— Exercise directions —
Reproduce the entire listing below exactly.

— Data section —
========================
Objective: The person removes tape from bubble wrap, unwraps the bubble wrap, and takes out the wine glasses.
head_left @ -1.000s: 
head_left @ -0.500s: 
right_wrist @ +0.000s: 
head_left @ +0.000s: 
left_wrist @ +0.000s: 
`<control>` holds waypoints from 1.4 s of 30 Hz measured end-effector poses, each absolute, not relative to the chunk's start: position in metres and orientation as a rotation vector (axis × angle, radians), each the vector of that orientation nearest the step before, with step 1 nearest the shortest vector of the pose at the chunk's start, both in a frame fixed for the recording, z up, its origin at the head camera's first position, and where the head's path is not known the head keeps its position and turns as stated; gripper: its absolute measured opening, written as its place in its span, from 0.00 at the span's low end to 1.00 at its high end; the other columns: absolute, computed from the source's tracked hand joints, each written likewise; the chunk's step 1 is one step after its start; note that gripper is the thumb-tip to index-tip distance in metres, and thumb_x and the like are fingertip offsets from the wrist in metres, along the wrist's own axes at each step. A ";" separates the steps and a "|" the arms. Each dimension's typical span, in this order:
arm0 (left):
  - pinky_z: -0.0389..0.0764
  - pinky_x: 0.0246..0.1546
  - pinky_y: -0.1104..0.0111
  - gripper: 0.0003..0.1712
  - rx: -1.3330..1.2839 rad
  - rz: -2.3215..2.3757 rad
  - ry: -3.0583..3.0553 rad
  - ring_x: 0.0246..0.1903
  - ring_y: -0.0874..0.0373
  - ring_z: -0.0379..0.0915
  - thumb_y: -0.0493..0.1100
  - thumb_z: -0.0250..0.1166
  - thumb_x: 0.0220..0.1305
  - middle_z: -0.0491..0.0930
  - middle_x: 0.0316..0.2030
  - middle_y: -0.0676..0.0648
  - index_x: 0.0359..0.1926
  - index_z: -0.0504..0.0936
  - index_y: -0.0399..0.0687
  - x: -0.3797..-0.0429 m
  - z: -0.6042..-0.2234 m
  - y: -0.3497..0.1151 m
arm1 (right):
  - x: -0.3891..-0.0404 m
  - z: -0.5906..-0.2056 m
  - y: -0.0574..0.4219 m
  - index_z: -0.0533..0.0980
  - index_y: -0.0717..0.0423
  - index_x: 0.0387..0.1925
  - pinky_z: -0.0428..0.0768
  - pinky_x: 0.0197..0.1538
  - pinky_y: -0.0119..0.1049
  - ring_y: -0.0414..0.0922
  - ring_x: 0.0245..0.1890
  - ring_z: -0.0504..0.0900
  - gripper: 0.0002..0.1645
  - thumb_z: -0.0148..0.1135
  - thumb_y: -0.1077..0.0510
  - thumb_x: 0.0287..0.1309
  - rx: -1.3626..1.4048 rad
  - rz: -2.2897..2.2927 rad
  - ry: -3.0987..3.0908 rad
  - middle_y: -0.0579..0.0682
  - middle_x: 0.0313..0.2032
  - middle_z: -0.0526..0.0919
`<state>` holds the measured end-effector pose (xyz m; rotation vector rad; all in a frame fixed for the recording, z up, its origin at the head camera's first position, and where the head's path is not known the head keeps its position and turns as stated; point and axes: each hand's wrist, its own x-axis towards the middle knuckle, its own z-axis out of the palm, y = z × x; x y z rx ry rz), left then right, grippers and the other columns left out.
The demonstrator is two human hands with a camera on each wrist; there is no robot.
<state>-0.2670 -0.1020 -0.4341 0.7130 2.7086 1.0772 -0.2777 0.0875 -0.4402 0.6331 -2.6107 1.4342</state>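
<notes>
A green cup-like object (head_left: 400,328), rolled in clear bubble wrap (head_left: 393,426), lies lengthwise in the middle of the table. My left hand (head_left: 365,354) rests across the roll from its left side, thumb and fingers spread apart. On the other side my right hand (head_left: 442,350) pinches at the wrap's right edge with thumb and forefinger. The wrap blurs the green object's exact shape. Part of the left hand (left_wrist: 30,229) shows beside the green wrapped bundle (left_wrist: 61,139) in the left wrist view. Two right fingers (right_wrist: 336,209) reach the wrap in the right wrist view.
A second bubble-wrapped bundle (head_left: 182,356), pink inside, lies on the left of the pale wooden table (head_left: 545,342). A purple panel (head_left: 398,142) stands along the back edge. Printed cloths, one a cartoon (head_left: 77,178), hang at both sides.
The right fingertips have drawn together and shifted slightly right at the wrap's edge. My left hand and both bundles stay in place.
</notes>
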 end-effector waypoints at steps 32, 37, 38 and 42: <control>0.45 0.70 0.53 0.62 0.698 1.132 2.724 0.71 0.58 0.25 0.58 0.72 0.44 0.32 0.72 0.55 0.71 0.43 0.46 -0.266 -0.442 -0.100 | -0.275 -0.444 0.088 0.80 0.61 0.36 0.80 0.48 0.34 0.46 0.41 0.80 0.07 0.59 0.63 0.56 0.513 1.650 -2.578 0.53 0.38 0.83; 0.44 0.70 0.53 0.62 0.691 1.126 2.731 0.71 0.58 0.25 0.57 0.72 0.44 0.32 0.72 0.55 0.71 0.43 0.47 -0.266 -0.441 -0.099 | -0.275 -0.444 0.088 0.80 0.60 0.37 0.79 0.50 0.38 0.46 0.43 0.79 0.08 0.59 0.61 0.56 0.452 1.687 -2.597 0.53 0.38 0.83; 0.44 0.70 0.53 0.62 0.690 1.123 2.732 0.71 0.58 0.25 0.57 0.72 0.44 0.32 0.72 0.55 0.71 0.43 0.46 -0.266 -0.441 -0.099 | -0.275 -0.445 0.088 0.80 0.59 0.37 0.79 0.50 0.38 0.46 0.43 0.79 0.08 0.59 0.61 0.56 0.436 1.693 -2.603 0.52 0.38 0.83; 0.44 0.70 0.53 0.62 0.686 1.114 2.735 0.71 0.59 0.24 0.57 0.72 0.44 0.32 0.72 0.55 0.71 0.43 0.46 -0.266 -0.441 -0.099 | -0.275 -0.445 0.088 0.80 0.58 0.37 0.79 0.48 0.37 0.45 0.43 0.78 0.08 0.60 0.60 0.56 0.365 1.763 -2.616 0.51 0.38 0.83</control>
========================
— Answer section —
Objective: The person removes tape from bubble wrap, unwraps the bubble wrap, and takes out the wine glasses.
head_left @ -1.000s: 
head_left @ -0.500s: 
right_wrist @ +0.000s: 
head_left @ +0.000s: 
left_wrist @ +0.000s: 
`<control>` holds waypoints from 1.4 s of 30 Hz measured end-effector poses, each absolute, not relative to the chunk's start: position in metres and orientation as a rotation vector (axis × angle, radians), each the vector of that orientation nearest the step before, with step 1 nearest the shortest vector of the pose at the chunk's start, both in a frame fixed for the recording, z up, its origin at the head camera's first position, and where the head's path is not known the head keeps its position and turns as stated; gripper: its absolute measured opening, written as its place in its span, from 0.00 at the span's low end to 1.00 at its high end; the other columns: absolute, computed from the source's tracked hand joints, each written likewise; the chunk's step 1 is one step after its start; note that gripper is the thumb-tip to index-tip distance in metres, and thumb_x and the like are fingertip offsets from the wrist in metres, along the wrist's own axes at each step. A ";" separates the steps and a "|" the arms. Each dimension's typical span, in this order:
arm0 (left):
  - pinky_z: -0.0389..0.0764
  - pinky_x: 0.0246..0.1546
  - pinky_y: -0.1104..0.0111
  - gripper: 0.0003..0.1712
  - rx: -1.3330..1.2839 rad
  - rz: -2.3215..2.3757 rad
  - ry: -3.0583..3.0553 rad
  - ring_x: 0.0246..0.1903
  - ring_y: -0.0874..0.0373
  - ring_z: -0.0379..0.0915
  - thumb_y: -0.0493..0.1100
  - thumb_z: -0.0250..0.1166
  - thumb_x: 0.0220..0.1305
  - middle_z: -0.0491..0.0930
  - middle_x: 0.0316..0.2030
  - middle_y: -0.0676..0.0648
  - index_x: 0.0359..0.1926
  - index_z: -0.0504..0.0936
  - index_y: -0.0399..0.0687
  - x: -0.3797..-0.0429 m
  - z: -0.6042..-0.2234 m
  - y: -0.3497..0.1151 m
arm1 (right):
  - x: -0.3891..-0.0404 m
  - z: -0.5906..-0.2056 m
  - y: -0.0574..0.4219 m
  - index_z: -0.0533..0.0980
  - index_y: -0.0717..0.0423
  - index_x: 0.0387..0.1925
  - pinky_z: -0.0428..0.0768
  - pinky_x: 0.0197..0.1538
  - pinky_y: -0.0119..0.1049
  - ring_y: -0.0414..0.0922
  - ring_x: 0.0245..0.1890
  - ring_z: -0.0504..0.0900
  - gripper: 0.0002..0.1645
  - thumb_z: -0.0148..0.1135
  - thumb_y: -0.1077..0.0510
  - thumb_x: 0.0287..0.1309
  - rx: -1.3626..1.4048 rad
  - rz: -2.2897..2.2927 rad
  - ry: -3.0987..3.0908 rad
  - middle_y: -0.0579..0.0682
  - middle_x: 0.0313..0.2032
  - middle_z: -0.0526..0.0919
`<state>` holds the measured end-effector pose (xyz m; rotation vector rad; all in a frame fixed for the recording, z up, its origin at the head camera's first position, and where the head's path is not known the head keeps its position and turns as stated; point and axes: each hand's wrist, its own x-axis towards the middle knuckle, its own z-axis out of the palm, y = z × x; x y z rx ry rz), left then right, grippers and the other columns left out.
The demonstrator is two human hands with a camera on each wrist; there is no robot.
<state>-0.2670 -0.1020 -0.4341 0.7130 2.7086 1.0772 -0.2777 0.0875 -0.4402 0.6331 -2.6107 1.4342</state>
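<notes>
A green cup-like object (head_left: 400,328), rolled in clear bubble wrap (head_left: 393,426), lies lengthwise in the middle of the table. My left hand (head_left: 365,354) rests across the roll from its left side, thumb and fingers spread apart. On the other side my right hand (head_left: 442,350) pinches at the wrap's right edge with thumb and forefinger. The wrap blurs the green object's exact shape. Part of the left hand (left_wrist: 30,229) shows beside the green wrapped bundle (left_wrist: 61,139) in the left wrist view. Two right fingers (right_wrist: 336,209) reach the wrap in the right wrist view.
A second bubble-wrapped bundle (head_left: 182,356), pink inside, lies on the left of the pale wooden table (head_left: 545,342). A purple panel (head_left: 398,142) stands along the back edge. Printed cloths, one a cartoon (head_left: 77,178), hang at both sides.
The right fingertips have drawn together and shifted slightly right at the wrap's edge. My left hand and both bundles stay in place.
</notes>
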 end-effector waypoints at steps 32, 37, 38 and 42: <control>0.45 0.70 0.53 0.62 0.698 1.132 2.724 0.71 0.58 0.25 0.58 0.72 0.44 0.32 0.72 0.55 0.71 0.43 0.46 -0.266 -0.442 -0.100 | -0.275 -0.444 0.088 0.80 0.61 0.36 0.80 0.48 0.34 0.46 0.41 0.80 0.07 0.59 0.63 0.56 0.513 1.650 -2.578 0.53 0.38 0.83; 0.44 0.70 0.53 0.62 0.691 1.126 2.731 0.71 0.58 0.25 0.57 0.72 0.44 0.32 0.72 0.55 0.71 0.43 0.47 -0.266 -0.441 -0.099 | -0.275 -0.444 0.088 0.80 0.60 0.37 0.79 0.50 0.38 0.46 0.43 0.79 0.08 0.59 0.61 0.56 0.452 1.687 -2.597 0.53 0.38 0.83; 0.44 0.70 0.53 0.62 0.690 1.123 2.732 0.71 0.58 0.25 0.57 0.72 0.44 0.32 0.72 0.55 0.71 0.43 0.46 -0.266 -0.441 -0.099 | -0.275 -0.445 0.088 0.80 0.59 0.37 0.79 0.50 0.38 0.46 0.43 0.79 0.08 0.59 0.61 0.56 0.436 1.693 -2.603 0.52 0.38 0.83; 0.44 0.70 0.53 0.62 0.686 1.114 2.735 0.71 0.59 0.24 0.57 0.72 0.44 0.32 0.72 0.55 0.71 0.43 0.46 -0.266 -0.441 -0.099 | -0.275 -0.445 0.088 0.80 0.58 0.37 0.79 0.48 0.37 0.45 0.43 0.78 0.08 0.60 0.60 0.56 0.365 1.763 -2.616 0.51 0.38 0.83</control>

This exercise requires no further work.